The DAIA report — which also details the role of several other Argentine administrations in protecting former Nazi officials and blocking legal actions against them — will be released in a deal between the Jewish group, a team of researchers from a group known as the Witness Project and the project's independent board of supervisors.

The Witness Project was established after President Carlos Menem ordered all official files about former Nazis who sought refuge in Argentina after World War II to be made public.

DAIA received a full set of documents and set up a $2 million fund to support a team of researchers to examine the files. The Witness Project team was headed by Beatriz Gurevich. The research went on for two years.

All went well until March, when DAIA President Ruben Beraja met with Argentine Interior Minister Carlos Vladimiro Corach and presented him with a copy of the Witness Project's conclusions.

Corach, who is a close adviser to Menem, apparently did not like what he read. Corach specifically objected to a long chapter describing how Argentina consistently fought the deportation of suspected war criminals to Europe.
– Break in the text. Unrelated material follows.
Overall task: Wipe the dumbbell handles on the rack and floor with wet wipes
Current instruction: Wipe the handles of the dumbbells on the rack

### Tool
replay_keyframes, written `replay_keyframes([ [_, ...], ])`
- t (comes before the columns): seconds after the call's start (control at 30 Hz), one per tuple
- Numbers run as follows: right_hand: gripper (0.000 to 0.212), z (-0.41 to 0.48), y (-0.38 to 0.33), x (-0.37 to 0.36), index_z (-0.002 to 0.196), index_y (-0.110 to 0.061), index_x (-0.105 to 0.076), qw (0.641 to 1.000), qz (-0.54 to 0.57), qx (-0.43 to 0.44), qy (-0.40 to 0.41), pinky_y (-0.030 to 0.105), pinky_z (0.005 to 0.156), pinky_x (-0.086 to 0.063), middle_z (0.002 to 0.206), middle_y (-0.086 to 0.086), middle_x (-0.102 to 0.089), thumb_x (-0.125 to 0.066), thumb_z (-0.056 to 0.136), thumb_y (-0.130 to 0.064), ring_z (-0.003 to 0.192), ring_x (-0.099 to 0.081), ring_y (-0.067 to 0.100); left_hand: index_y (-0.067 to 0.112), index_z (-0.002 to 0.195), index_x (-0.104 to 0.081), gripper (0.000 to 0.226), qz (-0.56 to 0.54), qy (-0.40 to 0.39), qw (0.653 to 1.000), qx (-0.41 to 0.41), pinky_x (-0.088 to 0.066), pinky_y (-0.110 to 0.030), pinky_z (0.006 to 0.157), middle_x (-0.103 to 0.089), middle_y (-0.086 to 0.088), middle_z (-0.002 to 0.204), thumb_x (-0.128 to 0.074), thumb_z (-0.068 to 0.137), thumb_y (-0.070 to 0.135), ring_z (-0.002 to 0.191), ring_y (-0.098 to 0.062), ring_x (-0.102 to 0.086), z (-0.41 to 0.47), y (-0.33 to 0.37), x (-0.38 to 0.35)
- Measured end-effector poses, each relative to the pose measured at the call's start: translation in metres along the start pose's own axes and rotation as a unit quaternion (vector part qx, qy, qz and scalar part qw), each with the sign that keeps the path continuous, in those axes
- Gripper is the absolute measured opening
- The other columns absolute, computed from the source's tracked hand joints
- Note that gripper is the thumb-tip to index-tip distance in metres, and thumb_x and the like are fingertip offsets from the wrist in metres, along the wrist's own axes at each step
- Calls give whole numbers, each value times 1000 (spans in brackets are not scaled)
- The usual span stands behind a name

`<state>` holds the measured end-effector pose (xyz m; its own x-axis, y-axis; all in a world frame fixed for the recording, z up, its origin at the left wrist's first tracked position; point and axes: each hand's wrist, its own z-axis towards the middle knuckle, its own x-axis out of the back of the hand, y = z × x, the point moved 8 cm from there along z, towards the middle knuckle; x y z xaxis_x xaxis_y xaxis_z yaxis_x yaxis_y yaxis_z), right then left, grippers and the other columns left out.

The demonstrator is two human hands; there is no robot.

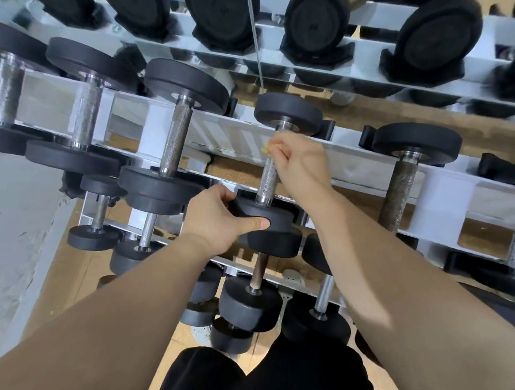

In the 50 years since the end of the war, Argentina only deported three people — Gerhard Bohne, Josef Schwammberger and Erich Priebke — while successive governments actively protected the likes of Josef Mengele and Adolf Eichmann.

This month, the government created a national committee to probe how many Nazi officials arrived in the country after World War II, the level of protection extended to them by local authorities and the transfer of Nazi gold to Buenos Aires.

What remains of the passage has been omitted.